*Exercise directions*. Where the material below has a line containing "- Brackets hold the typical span", start repeating exactly, and keep going through the line containing "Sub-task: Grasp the", with no other lines.

*Records for processing*.
※
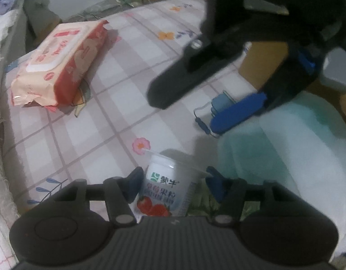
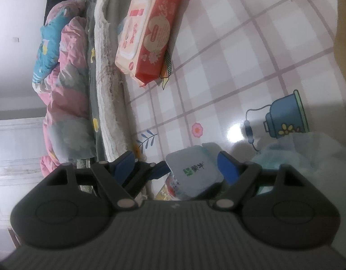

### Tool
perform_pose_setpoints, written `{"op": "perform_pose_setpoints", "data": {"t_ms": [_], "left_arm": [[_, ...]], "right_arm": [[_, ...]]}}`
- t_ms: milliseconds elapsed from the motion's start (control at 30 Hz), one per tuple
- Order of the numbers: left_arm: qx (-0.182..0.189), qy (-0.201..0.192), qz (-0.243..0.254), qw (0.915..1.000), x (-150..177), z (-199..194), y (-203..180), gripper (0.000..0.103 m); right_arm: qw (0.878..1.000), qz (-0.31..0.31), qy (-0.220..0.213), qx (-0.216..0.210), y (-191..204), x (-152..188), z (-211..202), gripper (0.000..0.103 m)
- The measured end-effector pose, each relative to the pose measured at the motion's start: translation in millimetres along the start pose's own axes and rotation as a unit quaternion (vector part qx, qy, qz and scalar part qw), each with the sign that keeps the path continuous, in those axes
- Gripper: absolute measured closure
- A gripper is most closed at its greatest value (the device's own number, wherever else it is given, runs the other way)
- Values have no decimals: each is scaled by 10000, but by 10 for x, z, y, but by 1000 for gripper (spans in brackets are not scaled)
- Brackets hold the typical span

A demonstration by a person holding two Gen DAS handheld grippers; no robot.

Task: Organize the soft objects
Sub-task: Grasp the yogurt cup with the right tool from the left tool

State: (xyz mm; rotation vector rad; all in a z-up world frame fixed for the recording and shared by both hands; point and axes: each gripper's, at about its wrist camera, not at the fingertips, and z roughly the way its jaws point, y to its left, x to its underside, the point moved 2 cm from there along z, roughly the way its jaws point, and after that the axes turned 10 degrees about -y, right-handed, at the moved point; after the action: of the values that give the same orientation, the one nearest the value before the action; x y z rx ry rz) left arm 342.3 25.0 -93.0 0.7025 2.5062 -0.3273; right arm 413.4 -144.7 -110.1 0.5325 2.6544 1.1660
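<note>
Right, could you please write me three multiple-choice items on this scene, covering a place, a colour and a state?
1. Where is the yogurt cup? A between the fingers of the left tool; B on the floor; C in a drawer.
2. The wet wipes pack is mainly: A green; B red and peach; C black.
3. The right tool is: A shut on a cloth; B shut on a box; C open and empty.
Answers: 1 A, a finger shows at each side of it; 2 B, its wrapper shows those colours; 3 C, its fingers stand apart over the tablecloth.
</note>
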Motion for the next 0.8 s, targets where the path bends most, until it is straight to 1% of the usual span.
{"op": "perform_pose_setpoints", "data": {"t_ms": [67,133,167,233,367,533,600,733,800], "left_arm": [[-88,-233,-77,9997,-3,-56,25,44],[-126,-677,-126,9975,3,-162,52,44],[-127,-956,-187,9952,7,-226,71,44],[-64,-1372,-315,9900,11,-328,89,44],[91,-1919,-461,9803,35,-445,65,44],[260,-2294,-704,9704,61,-497,40,46],[336,-2360,-730,9684,76,-492,34,46],[218,-2152,-575,9746,112,-419,-6,47],[179,-2027,-545,9776,136,-356,-9,46]], "right_arm": [[10000,4,-8,-7,-4,-2,-6,22],[10000,7,-17,-15,-7,-4,-10,22],[10000,4,-26,-21,-5,-7,-8,22],[10000,36,-52,-16,-9,-17,6,22],[9999,123,-97,12,-8,-48,77,22],[9992,315,-44,-239,23,-76,161,22],[9987,363,4,-346,43,-74,193,22],[9983,331,-63,-467,85,-97,184,21],[9986,330,-73,-407,80,-111,188,21]]}}
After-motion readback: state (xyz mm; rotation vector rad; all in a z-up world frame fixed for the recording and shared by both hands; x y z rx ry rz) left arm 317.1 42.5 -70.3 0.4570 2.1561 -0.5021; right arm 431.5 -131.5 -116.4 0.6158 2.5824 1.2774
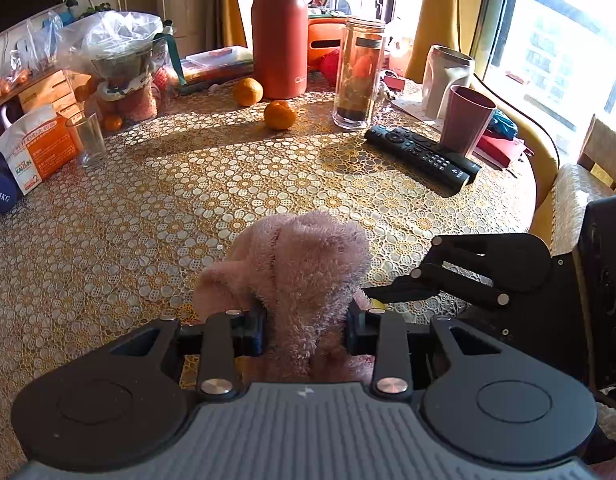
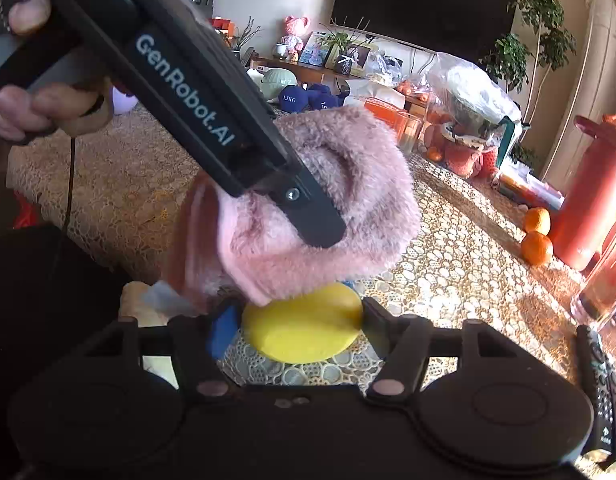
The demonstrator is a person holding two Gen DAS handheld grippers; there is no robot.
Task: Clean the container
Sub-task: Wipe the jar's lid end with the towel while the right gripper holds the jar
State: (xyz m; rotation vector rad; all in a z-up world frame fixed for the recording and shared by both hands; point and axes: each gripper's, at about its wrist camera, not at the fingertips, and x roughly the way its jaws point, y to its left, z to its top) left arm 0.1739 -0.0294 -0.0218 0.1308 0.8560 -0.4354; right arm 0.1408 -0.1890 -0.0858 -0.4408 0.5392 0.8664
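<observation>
My left gripper [image 1: 305, 320] is shut on a fluffy pink cloth [image 1: 299, 264], which bunches up ahead of its fingers. In the right wrist view the same cloth [image 2: 348, 200] presses down on the top edge of a round yellow container [image 2: 303, 330]. My right gripper [image 2: 299, 330] is shut on that container, just above the lace tablecloth [image 2: 448, 280]. The left gripper's black body [image 2: 179, 92] crosses from the upper left, with a hand [image 2: 39, 112] on its handle. From the left wrist, the right gripper [image 1: 384, 294] sits close on the right, and a sliver of yellow shows at its tip.
Further back on the table stand a red bottle [image 1: 279, 32], two oranges [image 1: 279, 115], a glass jar [image 1: 358, 74], a purple cup [image 1: 466, 120], two remotes [image 1: 424, 156] and a drinking glass [image 1: 87, 138]. An orange box [image 1: 39, 152] and bagged items sit left. A chair [image 1: 580, 188] stands right.
</observation>
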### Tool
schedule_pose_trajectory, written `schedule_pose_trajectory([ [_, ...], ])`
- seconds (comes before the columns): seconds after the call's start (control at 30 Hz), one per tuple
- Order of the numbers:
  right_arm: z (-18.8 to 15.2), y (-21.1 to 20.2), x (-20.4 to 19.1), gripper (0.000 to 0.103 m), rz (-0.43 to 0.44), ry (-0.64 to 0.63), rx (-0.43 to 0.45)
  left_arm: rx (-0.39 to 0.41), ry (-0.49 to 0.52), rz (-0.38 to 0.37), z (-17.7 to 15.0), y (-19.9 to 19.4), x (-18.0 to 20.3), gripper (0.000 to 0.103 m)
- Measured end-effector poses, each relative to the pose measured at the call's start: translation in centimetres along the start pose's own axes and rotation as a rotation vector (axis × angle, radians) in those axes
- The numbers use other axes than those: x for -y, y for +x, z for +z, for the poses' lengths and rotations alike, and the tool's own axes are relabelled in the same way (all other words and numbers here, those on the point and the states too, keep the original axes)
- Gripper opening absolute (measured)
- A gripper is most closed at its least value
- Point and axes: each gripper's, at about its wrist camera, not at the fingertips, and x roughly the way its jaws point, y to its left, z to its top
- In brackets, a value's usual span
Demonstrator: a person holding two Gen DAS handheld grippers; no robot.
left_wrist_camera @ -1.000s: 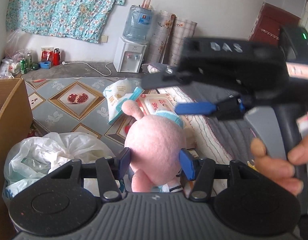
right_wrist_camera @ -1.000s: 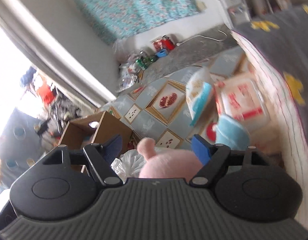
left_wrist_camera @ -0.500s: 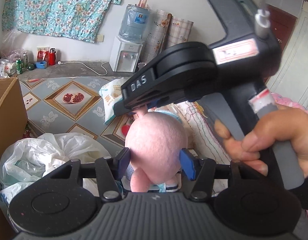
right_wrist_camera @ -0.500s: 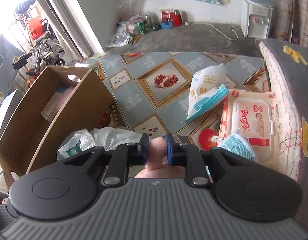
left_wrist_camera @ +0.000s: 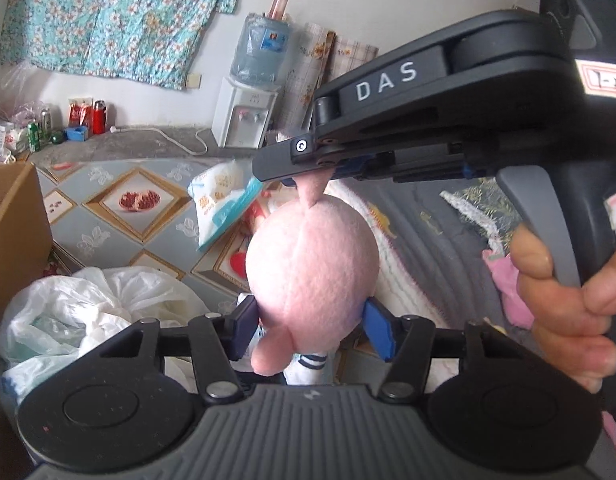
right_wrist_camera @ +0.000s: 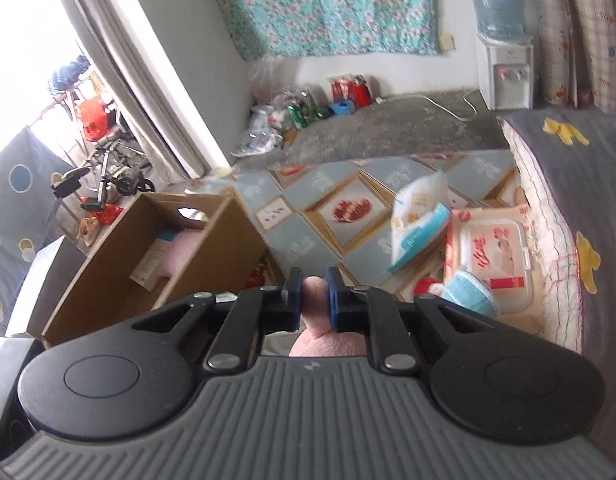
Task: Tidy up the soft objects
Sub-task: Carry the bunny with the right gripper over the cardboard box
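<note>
Nearest the left wrist camera, the left hand-held gripper (left_wrist_camera: 310, 330) stands half spread, its blue pads against the lower flanks of the pink plush toy (left_wrist_camera: 312, 264); the round body bulges between them, so contact looks light rather than a firm clamp. Above the plush toy, the right hand-held gripper (left_wrist_camera: 328, 170) comes in from the right, held by a hand (left_wrist_camera: 564, 300), and its jaws are closing on the toy's ear (right_wrist_camera: 314, 300), which is pinched between the blue pads in the right wrist view. The plush toy thus hangs in the air between both tools, above a white plastic bag (left_wrist_camera: 88, 308).

Beyond the plush toy lie a wipes packet (right_wrist_camera: 492, 252) and a blue-and-white pouch (right_wrist_camera: 420, 220) on the patterned floor mat (right_wrist_camera: 328, 216). Left of the plush toy stands an open cardboard box (right_wrist_camera: 156, 256).

Judgement: the ear is a thin, stretchy hold. The left tool should release only once the right pinch is firm, and the carry towards the box should be smooth to avoid slip.
</note>
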Motion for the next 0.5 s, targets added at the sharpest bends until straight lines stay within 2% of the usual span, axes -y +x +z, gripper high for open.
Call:
schedule_pose_trajectory([
  [0.1, 0.7, -1.7, -3.2, 0.011, 0.032, -0.051, 0.032, 0.053, -0.010, 0.010, 0.5, -3.0, -0.3, 0.058],
  [0.23, 1.9, -2.6, -8.3, 0.011, 0.108, -0.113, 0.064, 0.125, -0.027, 0.059, 1.3, -7.3, -1.9, 0.058],
  [0.37, 3.1, -1.0, -13.5, 0.011, 0.205, -0.160, 0.061, 0.164, -0.058, 0.144, 1.7, -10.8, -5.2, 0.058],
  [0.5, 4.1, 2.5, -18.4, 0.011, 0.318, -0.174, 0.032, 0.182, -0.100, 0.252, 1.7, -13.8, -9.3, 0.058],
])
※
*Expected output*.
- Brackets hold the typical span

A demonstration by a person holding two Gen DAS handheld grippers; no robot.

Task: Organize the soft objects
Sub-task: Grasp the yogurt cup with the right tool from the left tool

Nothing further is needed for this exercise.